REQUIREMENT – Pictures aside, repeat the listing below exactly.

DATASET EXCERPT –
---
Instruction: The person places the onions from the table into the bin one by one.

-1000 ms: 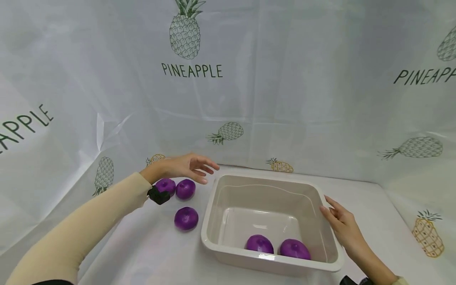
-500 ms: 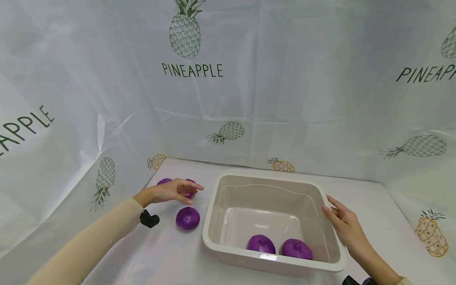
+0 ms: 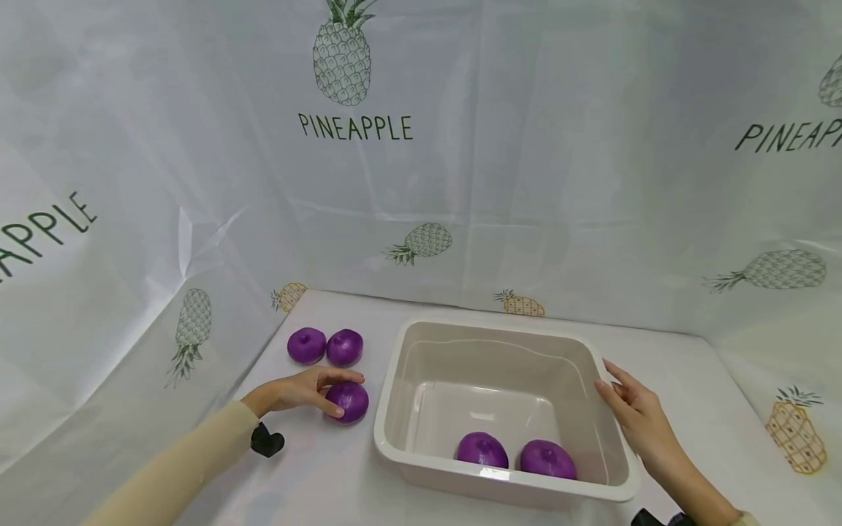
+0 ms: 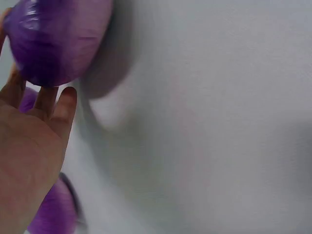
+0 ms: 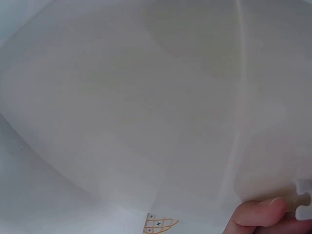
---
EXERCISE ANSWER –
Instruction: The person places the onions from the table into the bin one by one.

-1000 ms: 
-500 ms: 
+0 ms: 
+0 ms: 
+0 ms: 

No additional work is needed on this exercise.